- _Work item_
Your job is to copy every record exactly.

--- Data for analysis ---

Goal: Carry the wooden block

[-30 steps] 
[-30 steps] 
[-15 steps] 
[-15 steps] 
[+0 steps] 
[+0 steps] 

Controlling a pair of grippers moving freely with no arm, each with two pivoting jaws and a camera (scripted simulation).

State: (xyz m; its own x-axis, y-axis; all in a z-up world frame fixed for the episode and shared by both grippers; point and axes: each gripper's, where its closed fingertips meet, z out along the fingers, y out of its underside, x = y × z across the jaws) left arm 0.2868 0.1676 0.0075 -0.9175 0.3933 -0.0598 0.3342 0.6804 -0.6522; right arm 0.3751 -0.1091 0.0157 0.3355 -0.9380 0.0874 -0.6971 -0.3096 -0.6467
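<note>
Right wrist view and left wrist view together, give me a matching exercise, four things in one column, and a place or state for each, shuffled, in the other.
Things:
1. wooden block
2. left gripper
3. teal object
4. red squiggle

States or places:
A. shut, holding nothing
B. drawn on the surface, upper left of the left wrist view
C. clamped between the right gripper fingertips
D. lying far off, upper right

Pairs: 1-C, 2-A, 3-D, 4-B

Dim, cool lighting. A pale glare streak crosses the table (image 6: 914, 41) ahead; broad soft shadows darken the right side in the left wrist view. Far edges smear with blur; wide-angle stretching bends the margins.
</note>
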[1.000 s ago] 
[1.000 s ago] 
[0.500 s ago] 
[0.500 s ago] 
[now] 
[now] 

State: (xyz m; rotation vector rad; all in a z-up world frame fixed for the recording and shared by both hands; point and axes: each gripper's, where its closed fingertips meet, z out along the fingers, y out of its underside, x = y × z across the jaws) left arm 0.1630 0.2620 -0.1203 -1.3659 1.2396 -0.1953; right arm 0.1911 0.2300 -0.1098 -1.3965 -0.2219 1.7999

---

- _Finished task_
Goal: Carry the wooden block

[-30 steps] 
[-30 steps] 
[-15 steps] 
[-15 steps] 
[+0 steps] 
[+0 steps] 

Controlling a pair of grippers moving freely with no arm, each with two pivoting jaws and a camera (scripted simulation).

State: (xyz m; its own x-axis, y-axis; all in a z-up world frame fixed for the episode and shared by both grippers; point and axes: each gripper's, where its closed fingertips meet, z out along the fingers, y out of its underside, x = y × z across the jaws) left arm 0.2868 0.1676 0.0075 -0.9175 0.3933 -0.0598 0.3342 0.6804 -0.6522; right arm 0.3751 -0.1091 0.0157 0.3355 -0.9380 0.0874 -0.6971 -0.3096 -0.6467
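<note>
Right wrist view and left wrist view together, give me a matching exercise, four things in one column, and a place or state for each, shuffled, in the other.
Things:
1. wooden block
2. left gripper
3. teal object
4. red squiggle

States or places:
A. shut, holding nothing
B. drawn on the surface, upper left of the left wrist view
C. clamped between the right gripper fingertips
D. lying far off, upper right

Pairs: 1-C, 2-A, 3-D, 4-B

Dim, cool lighting. A pale glare streak crosses the table (image 6: 914, 41) ahead; broad soft shadows darken the right side in the left wrist view. Far edges smear with blur; wide-angle stretching bends the margins.
</note>
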[1.000 s ago] 
[1.000 s ago] 
[0.500 s ago] 
[0.500 s ago] 
[now] 
[now] 

State: (xyz m; rotation vector rad; all in a z-up world frame fixed for the recording and shared by both hands; point and axes: each gripper's, where its closed fingertips meet, z out along the fingers, y out of its underside, x = y × z across the jaws) left arm 0.1630 0.2620 -0.1203 -1.3659 1.2396 -0.1953; right arm 0.1911 0.2300 -0.1098 -1.3965 -0.2219 1.7999

The answer given here is complete.